Hi! My name is Courtnee, I'm 25 years old, and I've been married for almost 2 1/2 years but pretty much on the verge of divorce. I'm pretty shy so I'm not quite ready to share my entire story. Just wanted to at least introduce myself:grin:


----------



## TBT (Dec 20, 2011)

Cour2nee said:


> Hi! My name is Courtnee, I'm 25 years old, and I've been married for almost 2 1/2 years but pretty much on the verge of divorce. I'm pretty shy so I'm not quite ready to share my entire story. Just wanted to at least introduce myself:grin:


Welcome to TAM Cour2nee! No worries. Read a bit around the forum and when you're ready you will find that you can get some good feedback here.


----------



## happy as a clam (Jan 5, 2014)

Hi Courtnee... Welcome!! 
_Posted via Mobile Device_


----------



## Cour2nee (Jan 9, 2016)

Thanks you guys:blush:


----------



## Thundarr (Jul 4, 2012)

Hi Cour2nee. You can start out participating in threads and offering advice. Eventually one will trigger you to tell your story. And if you've posted a few times then you can create a private thread so only TAM members see it. Not sure if that's an issue or not.


----------



## richardsharpe (Jul 8, 2014)

Good evening
As with any online site, there are some obnoxious people, but for the most part the TAM crowd is very friendly and helpful. 

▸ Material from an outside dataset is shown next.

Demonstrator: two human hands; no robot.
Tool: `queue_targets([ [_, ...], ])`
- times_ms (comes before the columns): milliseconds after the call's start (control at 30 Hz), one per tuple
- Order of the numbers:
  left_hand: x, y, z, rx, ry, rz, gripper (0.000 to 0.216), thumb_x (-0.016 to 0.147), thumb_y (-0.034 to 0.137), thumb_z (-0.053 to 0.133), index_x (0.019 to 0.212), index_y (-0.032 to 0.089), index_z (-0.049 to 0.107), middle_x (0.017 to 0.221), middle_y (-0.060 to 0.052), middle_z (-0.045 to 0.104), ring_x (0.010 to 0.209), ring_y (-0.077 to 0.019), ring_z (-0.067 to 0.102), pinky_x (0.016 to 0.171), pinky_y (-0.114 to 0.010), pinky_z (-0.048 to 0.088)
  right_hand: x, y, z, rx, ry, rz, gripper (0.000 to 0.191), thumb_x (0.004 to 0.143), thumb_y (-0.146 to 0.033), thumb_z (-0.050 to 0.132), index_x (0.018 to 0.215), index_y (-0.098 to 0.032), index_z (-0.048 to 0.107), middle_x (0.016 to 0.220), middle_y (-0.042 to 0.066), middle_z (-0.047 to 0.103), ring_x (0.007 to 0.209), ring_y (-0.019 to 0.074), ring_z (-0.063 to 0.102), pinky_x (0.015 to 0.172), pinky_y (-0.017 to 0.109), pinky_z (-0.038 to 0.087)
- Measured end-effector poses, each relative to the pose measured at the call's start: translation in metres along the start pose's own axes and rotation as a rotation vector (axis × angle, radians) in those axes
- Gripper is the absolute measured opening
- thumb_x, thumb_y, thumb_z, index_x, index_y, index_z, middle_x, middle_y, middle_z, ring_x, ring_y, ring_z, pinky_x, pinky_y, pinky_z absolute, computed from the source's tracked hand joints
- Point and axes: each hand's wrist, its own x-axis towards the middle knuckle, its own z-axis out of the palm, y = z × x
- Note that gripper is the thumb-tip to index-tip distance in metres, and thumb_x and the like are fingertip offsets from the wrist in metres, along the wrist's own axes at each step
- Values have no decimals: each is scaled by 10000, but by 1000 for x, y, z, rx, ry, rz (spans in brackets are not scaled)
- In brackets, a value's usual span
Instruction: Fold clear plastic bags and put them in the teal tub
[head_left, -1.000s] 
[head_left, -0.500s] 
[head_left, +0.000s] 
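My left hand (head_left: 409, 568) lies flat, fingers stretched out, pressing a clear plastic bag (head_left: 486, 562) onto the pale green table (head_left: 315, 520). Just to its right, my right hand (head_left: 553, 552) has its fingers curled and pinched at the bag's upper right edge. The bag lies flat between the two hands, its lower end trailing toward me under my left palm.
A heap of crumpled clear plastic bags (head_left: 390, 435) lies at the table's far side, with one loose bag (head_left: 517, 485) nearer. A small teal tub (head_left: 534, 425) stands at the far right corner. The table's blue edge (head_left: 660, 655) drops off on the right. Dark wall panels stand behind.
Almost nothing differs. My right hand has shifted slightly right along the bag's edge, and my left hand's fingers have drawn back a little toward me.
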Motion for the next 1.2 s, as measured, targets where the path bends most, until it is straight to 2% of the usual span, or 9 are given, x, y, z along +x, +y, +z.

Reading some of the other threads may help clarify your own situation, even if you decide not to post anything.


----------



## Cour2nee (Jan 9, 2016)

I'll definitely do that. It's nice to get Real unbiased advice from ppl


----------



## froggy7777 (Jan 8, 2016)

Sorry for your situation. Praying things are resolved to your satisfaction. I realize that many on here are not interested in anything Spiritual but I built my House ( Marriage) on a solid Rock (Christ). Have weathered many many storms but have survived. Best way to insure a marriage. Hope things work out for you.


----------



## 225985 (Dec 29, 2015)

Cour2nee said:


> It's nice to get Real unbiased advice from ppl


Hi Cour2nee, All the advice you get will be biased and colored by the personal experiences of the poster. You will often be presented with conflicting advice. There is no one answer out there for you. The solution to your situation lies within you and we at TAM can help guide you to that solution. Stay strong and best wishes.


----------